• **YOUR ASSIGNMENT**:
Give back each line of the material that contains the word "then".

• **PROVIDED MATERIAL**:
Segment Open

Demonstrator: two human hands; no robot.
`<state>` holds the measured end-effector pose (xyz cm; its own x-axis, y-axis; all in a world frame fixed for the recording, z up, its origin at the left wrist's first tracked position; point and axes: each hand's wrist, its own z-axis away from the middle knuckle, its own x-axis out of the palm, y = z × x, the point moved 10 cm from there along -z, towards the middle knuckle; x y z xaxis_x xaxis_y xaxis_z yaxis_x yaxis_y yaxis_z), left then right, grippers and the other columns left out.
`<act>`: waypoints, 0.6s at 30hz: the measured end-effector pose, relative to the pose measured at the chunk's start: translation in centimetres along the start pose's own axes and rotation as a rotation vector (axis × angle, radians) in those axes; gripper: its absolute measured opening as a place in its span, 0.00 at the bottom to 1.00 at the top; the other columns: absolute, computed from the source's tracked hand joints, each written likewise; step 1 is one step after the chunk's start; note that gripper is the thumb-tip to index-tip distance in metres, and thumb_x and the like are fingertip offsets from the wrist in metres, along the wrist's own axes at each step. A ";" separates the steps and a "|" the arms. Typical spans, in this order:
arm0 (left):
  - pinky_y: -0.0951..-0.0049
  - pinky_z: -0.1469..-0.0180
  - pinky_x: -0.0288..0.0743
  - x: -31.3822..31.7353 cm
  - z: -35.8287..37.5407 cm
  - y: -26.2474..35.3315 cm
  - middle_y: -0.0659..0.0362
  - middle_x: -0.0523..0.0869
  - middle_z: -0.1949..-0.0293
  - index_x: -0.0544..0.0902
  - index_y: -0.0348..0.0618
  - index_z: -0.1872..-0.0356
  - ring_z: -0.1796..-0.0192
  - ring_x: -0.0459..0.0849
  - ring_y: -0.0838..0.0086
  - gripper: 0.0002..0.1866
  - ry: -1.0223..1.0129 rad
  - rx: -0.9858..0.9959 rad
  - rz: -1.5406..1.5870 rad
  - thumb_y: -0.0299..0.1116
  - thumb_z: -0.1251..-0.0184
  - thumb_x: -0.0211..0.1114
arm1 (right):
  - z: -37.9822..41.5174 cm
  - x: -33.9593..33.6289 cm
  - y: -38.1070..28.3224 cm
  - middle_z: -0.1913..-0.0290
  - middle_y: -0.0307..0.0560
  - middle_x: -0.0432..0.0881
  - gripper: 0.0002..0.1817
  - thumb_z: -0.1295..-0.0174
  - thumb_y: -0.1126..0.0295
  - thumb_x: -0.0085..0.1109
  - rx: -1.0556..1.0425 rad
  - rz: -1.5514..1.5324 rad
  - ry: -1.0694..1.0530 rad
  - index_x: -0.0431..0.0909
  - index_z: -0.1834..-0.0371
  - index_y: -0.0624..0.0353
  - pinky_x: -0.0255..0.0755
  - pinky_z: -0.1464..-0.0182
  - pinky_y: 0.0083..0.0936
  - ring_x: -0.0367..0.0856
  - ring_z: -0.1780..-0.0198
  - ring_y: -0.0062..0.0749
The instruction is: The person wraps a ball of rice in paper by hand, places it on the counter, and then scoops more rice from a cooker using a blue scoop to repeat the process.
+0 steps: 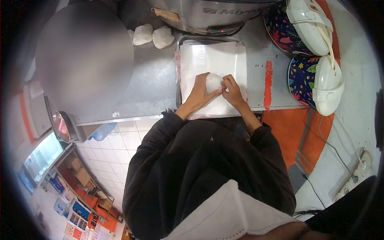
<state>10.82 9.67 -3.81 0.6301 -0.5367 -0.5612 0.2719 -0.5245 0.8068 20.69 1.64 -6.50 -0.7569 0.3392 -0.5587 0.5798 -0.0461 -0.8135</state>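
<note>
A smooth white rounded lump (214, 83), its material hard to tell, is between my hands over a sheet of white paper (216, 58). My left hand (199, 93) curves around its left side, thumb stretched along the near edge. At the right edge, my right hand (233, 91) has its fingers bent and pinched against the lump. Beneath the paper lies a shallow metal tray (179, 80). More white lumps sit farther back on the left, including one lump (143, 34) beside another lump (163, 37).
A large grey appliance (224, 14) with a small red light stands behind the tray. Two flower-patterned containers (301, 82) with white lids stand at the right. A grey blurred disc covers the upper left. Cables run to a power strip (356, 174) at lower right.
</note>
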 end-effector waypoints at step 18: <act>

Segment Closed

• **RESPONSE FOR THIS EXERCISE**:
`<state>` holds the measured end-effector pose (xyz cm; its own x-axis, y-axis; all in a world frame fixed for the recording, z up, its origin at the left wrist's first tracked position; point and axes: each hand's wrist, its own z-axis away from the middle knuckle, its own x-axis out of the palm, y = z × x, the point moved 10 cm from there along -z, towards the middle knuckle; x y z xaxis_x xaxis_y xaxis_z yaxis_x yaxis_y yaxis_z), left then right, grippers and the other columns left out.
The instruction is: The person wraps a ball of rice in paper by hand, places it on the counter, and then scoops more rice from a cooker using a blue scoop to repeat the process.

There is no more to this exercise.